It is hardly a new disease, the first "verified" existence of the disease dates back to the mid 1800's, with a documented history of symptoms and follow-up detailed autopsy. However, many of the same symptoms, progressions and resistance to other neurological treatments, that we still see today can be traced back through documentation to Ancient Greece.

How it was handled back in the day, isn't much different than what those of us go through when first getting our diagnosis. We suffer through our symptoms, are treated like hypochondriacs, questioned if our significant others or parents are 'abusive', wonder ourselves if it's not just all in our heads, and pray tomorrow we'll wake up perfectly fine and bursting with energy.

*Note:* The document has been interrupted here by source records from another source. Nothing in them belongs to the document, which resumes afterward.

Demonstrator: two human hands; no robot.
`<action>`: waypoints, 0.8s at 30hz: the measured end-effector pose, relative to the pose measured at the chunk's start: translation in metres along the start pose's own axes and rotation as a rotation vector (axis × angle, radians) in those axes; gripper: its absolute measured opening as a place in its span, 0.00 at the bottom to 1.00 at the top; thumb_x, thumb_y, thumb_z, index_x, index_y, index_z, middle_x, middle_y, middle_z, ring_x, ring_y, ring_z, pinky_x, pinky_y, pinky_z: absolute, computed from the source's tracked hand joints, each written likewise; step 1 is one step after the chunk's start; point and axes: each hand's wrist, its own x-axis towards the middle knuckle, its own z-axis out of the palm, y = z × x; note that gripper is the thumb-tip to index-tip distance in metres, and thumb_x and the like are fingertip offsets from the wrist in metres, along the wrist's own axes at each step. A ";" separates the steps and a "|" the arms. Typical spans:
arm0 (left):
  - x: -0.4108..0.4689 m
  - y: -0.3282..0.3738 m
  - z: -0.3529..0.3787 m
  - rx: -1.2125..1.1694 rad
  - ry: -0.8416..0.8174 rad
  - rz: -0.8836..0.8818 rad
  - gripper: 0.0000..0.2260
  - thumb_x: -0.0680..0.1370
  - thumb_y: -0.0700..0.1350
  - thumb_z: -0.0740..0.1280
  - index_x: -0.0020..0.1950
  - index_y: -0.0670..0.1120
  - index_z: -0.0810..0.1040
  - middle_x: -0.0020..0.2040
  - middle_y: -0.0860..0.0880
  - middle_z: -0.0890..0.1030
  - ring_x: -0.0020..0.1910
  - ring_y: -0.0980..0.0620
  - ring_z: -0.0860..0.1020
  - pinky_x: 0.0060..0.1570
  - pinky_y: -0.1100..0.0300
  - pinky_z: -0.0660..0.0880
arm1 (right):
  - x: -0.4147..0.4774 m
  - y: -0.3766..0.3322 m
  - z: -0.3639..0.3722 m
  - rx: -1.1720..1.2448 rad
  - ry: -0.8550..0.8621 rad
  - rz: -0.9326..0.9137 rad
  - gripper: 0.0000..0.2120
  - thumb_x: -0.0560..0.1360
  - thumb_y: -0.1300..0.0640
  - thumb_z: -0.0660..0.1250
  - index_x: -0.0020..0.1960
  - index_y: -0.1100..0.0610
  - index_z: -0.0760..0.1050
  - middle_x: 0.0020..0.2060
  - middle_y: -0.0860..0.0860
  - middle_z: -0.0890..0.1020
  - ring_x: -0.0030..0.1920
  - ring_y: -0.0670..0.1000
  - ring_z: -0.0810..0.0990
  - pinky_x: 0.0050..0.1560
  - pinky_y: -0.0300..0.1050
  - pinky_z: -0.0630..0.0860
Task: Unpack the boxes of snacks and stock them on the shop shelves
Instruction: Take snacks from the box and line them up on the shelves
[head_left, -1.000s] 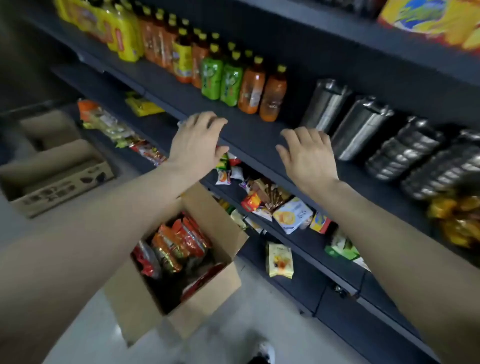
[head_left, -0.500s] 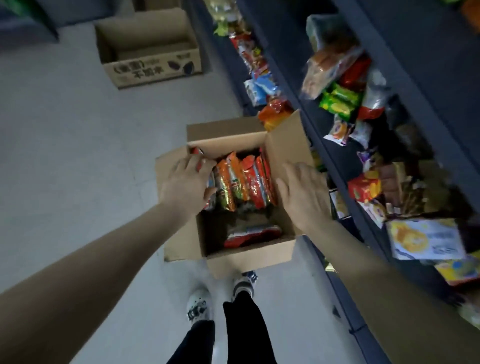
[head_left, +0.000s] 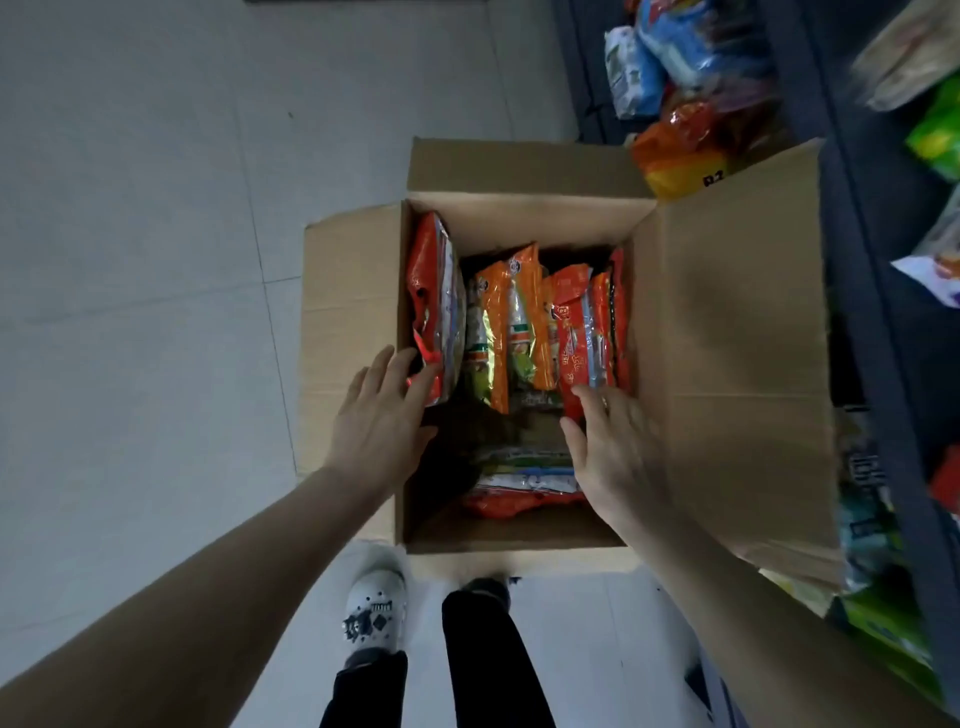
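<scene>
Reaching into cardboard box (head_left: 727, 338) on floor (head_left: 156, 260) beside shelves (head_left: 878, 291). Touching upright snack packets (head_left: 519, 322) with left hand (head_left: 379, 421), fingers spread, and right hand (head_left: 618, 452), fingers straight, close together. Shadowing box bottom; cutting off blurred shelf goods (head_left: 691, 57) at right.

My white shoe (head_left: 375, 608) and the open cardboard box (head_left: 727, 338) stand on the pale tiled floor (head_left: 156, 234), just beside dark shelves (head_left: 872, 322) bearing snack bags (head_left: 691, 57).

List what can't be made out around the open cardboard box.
Head view only.
Floor of the brown cardboard box: hidden by upright orange foil snack packets and shadow.
Colourful shelf bags: blurred, some cut by right edge.
Right foot: mostly hidden by box flap, trouser leg.
</scene>
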 end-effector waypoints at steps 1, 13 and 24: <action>0.009 -0.003 0.007 -0.002 0.007 -0.002 0.34 0.73 0.52 0.73 0.76 0.47 0.63 0.74 0.41 0.65 0.75 0.38 0.61 0.71 0.43 0.62 | 0.004 0.002 0.011 -0.003 -0.005 -0.010 0.19 0.80 0.48 0.66 0.65 0.59 0.75 0.58 0.58 0.80 0.58 0.59 0.79 0.55 0.57 0.78; 0.086 -0.036 0.081 0.089 0.090 0.016 0.40 0.74 0.63 0.65 0.80 0.48 0.53 0.80 0.41 0.50 0.79 0.41 0.44 0.76 0.43 0.46 | 0.045 0.006 0.099 -0.023 -0.118 -0.001 0.18 0.80 0.48 0.62 0.64 0.57 0.73 0.53 0.56 0.78 0.53 0.57 0.77 0.52 0.54 0.76; 0.091 -0.042 0.087 0.142 0.030 0.036 0.37 0.78 0.64 0.57 0.80 0.47 0.48 0.80 0.40 0.47 0.78 0.40 0.40 0.76 0.41 0.45 | 0.023 0.019 0.094 -0.005 -0.266 0.219 0.20 0.79 0.49 0.65 0.68 0.54 0.69 0.61 0.57 0.76 0.58 0.59 0.78 0.56 0.56 0.78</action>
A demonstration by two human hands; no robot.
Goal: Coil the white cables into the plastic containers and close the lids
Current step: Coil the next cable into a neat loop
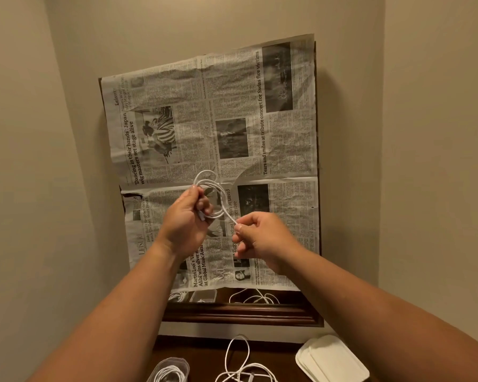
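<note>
We see 2 hands raised in front of a newspaper (232, 119) that covers a dark wooden frame (240, 315) on the wall. The left hand (188, 219) grips a white cable (213, 188) gathered in several loops, with the fingers curled round one side of the coil. The right hand (260, 238) pinches the free end of this cable between thumb and fingers, just beside the coil. Below, on the dark bench (273, 354), we see a clear plastic container (171, 368) with a coiled cable inside, a loose white cable (240, 362) beside it, and a stack of white lids (331, 359) at the right.
</note>
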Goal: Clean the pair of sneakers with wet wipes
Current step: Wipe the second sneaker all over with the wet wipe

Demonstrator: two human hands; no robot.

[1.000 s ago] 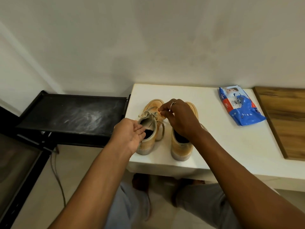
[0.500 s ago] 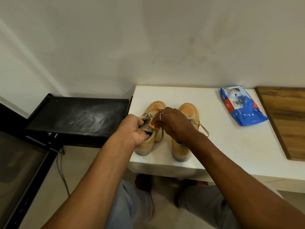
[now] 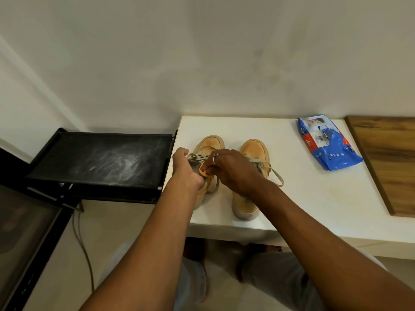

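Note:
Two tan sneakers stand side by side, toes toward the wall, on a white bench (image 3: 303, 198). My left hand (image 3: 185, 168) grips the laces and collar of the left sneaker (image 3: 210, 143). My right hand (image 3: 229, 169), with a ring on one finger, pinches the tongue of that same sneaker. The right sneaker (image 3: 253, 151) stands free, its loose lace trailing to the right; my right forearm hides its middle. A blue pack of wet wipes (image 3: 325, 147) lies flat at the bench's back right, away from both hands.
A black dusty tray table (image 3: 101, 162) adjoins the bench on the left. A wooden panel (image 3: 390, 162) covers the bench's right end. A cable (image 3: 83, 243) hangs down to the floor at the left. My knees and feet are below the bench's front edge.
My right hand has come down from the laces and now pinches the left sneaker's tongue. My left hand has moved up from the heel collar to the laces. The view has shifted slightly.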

When we finally do get to "name" our problem, we seek out every bit of information, and occasionally some of us just give up immediately. We battle and battled through suicidal thoughts not for lack of desire to live but for want of a body that will do as we say and sometimes driven by maddening pain, as the roller coaster of hopes and dreams that come from every promised 'cure' or 'stopper' set forth by both big pharma, as well as little herbologists.

We try it all, we fight it all, and the rare few make it through, stopping progression and even rarer still finding improvement and their way back to normalcy. While the rest of us ride the crushing wave of defeat, and anxiously await the next hope, until we become one of their rare few or simply hop off the ride and await what will come with whatever dignity we have remaining, leaving the coaster of 'cures' for the next generation to ride upon.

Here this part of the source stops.